Prevention of rabies
Rabies is a fatal condition but it is preventable by vaccination. Post-exposure treatment is extremely effective at preventing rabies after being bitten when started promptly. Once clinical rabies develops, it is almost always fatal.
It is important for people who are at risk through their work or who are travelling to countries where rabies is circulating in animals to seek advice on vaccination, as directed in the Green Book.
a) pre-exposure immunisation for those within the UK includes:
- laboratory staff routinely working with rabies virus
- workers at Defra-authorised quarantine premises and carriers
- those who regularly handle bats, including on a voluntary basis, in the UK
- veterinary and technical staff who, by reason of their employment, encounter enhanced risk
b) pre-exposure immunisation for those travelling outside the UK includes:
- animal control and wildlife workers, veterinary staff or zoologists who regularly work in rabies enzootic areas
- travellers to rabies enzootic areas, especially if post-exposure medical care and rabies biologics at the destination are lacking or in short supply, or they are undertaking higher risk activities such as cycling or running, or they are living or staying for more than one month
Advice for travellers
PHE and the National Travel Health Network and Centre (NaTHNaC) have developed a leaflet with information about rabies risks for travellers which recommends:
- check whether you are visiting a place where rabies is present in animals.
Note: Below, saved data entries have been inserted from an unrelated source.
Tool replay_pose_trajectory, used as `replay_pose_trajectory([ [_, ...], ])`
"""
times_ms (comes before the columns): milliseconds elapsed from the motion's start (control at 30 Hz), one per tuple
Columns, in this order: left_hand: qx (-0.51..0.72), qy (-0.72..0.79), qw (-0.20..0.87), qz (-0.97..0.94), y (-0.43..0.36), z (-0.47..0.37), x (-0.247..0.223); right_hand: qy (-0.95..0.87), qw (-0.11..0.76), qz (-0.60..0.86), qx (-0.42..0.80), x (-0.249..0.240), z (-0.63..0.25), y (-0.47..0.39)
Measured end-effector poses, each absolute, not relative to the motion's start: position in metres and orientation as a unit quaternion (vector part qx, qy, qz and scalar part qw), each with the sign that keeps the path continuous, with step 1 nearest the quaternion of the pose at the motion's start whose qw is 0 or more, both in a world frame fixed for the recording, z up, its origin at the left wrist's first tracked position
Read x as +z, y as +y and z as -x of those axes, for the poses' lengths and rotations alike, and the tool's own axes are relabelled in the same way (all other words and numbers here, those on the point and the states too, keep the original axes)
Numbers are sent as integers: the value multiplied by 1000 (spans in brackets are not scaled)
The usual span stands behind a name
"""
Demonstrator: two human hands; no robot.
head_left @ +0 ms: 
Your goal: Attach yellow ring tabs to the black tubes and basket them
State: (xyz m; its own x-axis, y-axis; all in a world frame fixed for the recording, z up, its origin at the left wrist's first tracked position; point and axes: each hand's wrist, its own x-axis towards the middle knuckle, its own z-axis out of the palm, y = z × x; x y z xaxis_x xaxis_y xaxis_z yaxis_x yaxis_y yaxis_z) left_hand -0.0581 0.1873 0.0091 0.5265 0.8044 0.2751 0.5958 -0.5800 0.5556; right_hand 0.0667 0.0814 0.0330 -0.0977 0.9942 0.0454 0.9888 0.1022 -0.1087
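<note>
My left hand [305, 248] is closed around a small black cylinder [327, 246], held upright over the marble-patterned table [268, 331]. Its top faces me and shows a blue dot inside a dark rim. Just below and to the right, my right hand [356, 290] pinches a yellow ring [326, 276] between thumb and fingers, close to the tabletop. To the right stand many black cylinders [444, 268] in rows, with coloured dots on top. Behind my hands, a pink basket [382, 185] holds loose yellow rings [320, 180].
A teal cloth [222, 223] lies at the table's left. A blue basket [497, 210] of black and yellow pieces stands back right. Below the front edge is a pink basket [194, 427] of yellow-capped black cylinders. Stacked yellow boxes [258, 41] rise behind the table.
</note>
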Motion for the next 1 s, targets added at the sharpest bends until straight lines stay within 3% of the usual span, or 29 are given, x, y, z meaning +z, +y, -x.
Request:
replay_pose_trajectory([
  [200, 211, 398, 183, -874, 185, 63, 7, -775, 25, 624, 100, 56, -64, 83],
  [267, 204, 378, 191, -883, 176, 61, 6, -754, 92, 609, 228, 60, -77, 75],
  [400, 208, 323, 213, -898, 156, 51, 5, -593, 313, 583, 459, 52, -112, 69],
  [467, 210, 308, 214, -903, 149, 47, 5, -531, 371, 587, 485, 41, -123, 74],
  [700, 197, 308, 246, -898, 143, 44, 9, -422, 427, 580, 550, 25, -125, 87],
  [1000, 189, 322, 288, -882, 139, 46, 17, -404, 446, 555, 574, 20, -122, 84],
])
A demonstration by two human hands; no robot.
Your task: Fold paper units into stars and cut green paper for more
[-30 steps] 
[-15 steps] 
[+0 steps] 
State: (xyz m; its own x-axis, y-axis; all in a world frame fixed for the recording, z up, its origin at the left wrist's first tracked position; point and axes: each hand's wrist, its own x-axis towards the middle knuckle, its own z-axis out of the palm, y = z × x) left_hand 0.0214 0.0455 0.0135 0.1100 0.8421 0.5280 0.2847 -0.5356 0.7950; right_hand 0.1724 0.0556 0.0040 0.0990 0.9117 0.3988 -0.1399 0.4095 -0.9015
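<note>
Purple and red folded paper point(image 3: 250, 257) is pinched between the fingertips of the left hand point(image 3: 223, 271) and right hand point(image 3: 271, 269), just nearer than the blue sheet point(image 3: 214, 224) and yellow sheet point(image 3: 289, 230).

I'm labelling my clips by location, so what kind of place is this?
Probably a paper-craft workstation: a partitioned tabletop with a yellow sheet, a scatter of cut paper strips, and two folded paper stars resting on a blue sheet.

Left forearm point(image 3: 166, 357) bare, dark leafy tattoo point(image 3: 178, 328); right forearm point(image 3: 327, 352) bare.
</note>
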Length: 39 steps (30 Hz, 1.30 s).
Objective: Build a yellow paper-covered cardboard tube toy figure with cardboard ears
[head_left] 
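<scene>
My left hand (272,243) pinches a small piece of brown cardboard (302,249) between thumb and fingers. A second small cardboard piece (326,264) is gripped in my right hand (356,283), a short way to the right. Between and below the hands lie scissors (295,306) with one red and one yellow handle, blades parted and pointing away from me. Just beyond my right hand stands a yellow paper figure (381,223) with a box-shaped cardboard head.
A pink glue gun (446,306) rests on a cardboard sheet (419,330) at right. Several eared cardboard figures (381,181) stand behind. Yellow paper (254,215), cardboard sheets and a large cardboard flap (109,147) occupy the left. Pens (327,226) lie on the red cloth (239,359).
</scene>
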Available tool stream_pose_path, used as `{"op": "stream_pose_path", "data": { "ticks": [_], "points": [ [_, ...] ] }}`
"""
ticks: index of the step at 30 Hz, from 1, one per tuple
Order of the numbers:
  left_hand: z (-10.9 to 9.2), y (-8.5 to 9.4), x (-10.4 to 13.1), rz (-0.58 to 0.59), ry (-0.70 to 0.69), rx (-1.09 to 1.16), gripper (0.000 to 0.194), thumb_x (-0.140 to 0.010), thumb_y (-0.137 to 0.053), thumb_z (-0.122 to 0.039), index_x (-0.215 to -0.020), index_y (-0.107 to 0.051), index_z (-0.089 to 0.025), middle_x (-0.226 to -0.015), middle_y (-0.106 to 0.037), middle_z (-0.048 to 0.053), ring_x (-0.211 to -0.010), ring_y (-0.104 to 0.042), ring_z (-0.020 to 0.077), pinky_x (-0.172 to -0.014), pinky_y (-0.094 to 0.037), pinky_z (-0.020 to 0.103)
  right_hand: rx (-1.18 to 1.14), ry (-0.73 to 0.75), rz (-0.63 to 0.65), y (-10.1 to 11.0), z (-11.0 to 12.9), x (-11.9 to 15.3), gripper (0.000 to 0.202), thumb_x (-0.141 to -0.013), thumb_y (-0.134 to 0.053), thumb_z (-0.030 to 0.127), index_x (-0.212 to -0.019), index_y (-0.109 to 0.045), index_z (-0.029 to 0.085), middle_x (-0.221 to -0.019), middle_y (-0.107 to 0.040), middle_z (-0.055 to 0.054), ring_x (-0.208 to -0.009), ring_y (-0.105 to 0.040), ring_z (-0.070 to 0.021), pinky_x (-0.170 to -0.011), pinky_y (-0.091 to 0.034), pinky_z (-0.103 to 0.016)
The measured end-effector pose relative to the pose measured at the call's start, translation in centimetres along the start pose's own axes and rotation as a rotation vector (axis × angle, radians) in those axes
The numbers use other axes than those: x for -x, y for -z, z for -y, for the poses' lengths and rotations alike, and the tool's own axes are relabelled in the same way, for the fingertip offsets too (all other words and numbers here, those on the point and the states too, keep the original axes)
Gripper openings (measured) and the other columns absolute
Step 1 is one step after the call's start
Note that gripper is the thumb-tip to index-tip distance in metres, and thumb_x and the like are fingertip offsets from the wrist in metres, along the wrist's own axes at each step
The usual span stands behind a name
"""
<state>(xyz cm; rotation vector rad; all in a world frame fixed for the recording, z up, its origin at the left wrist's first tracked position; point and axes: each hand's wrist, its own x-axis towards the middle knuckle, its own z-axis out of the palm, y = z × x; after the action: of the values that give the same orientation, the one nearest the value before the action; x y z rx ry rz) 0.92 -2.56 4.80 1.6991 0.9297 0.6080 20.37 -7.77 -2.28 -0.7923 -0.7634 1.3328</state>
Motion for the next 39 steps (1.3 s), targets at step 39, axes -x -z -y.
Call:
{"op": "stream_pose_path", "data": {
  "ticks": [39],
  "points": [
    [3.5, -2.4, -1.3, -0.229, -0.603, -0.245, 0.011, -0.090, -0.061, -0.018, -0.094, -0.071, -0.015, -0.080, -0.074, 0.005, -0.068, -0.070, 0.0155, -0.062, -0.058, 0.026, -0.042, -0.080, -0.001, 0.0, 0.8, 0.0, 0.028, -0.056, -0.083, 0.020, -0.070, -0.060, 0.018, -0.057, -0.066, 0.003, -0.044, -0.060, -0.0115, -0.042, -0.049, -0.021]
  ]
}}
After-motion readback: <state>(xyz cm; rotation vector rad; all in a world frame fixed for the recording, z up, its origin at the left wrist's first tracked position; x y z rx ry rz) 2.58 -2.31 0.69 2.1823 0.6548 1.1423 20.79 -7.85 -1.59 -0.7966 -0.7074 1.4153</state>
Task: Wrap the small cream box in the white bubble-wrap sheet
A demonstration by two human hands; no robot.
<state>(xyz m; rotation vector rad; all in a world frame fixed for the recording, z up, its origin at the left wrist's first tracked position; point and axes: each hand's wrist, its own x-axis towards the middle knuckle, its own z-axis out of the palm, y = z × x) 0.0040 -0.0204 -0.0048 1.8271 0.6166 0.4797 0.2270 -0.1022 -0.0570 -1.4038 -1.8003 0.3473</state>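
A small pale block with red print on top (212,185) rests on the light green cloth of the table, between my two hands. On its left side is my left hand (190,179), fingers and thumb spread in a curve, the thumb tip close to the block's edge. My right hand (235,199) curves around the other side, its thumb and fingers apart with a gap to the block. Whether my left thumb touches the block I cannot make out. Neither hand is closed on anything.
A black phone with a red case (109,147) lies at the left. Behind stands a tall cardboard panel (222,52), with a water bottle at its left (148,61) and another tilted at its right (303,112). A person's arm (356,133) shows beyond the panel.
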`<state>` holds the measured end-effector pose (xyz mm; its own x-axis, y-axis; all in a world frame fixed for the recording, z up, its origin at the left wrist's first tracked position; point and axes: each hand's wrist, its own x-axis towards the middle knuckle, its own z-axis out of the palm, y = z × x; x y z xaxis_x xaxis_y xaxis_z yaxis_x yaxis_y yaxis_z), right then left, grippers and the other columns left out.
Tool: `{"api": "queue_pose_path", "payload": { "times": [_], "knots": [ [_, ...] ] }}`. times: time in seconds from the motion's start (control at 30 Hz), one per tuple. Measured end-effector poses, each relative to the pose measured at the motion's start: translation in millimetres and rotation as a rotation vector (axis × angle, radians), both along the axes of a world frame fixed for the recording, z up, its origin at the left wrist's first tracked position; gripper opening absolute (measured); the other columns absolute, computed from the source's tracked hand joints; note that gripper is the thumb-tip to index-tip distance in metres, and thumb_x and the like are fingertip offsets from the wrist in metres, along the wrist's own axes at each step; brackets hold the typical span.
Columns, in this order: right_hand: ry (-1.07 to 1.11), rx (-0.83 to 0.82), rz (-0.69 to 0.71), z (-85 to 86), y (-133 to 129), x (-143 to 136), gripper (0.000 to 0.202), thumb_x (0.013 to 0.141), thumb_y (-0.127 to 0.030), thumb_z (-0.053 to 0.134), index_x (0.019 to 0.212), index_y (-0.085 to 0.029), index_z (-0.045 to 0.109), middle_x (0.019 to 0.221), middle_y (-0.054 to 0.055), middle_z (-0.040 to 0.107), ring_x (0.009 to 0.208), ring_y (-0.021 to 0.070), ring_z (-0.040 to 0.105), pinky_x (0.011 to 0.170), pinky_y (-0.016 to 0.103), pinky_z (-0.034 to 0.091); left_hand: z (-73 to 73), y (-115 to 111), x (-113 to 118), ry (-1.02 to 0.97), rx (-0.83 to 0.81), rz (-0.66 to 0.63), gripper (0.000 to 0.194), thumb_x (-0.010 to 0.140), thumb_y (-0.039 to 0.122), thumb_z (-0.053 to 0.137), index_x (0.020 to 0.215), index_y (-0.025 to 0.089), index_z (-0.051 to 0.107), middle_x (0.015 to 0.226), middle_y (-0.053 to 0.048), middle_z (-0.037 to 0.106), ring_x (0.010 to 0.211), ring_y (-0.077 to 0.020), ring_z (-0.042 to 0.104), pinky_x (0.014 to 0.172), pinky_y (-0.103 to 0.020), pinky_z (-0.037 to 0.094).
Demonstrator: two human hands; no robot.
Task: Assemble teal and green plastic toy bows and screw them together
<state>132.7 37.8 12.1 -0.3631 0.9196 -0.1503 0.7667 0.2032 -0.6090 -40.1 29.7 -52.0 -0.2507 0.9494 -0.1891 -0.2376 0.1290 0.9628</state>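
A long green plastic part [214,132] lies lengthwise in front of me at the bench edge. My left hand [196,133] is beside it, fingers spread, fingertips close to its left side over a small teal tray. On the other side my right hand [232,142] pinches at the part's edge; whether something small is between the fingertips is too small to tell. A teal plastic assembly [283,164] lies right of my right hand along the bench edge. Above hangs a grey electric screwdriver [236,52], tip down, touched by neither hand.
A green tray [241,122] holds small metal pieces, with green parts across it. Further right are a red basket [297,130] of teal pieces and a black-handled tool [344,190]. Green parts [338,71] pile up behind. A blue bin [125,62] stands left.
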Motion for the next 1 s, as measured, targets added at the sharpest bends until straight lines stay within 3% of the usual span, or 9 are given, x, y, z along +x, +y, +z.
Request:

- look up the country you’re visiting on the TravelHealthPro country information pages or speak to a GP or travel clinic for more information
- seek advice before travel about whether rabies vaccine is required
- stay away from stray or unattended animals when travelling
- do not touch or feed animals, even within temples, zoos or sanctuaries, and be careful not to attract stray animals by dropping litter or offering them food
- clean the wound thoroughly with soap and plenty of water and seek local medical advice immediately, if bitten or scratched in a country where rabies is present
- do not wait until return to the UK before being assessed and starting rabies vaccination if needed
- contact your GP on returning home to ensure rabies post-exposure treatment can be completed
- if treatment is not obtained at the time of the bite or scratch, always seek medical advice immediately on return, even if the bite was weeks before - you may need to continue a course of rabies vaccines or start a course if it was not started while you were abroad
The Department of Health and Social Care Green Book (Immunisation against infectious disease) rabies chapter has details of rabies pre-exposure prophylaxis and post-exposure treatment.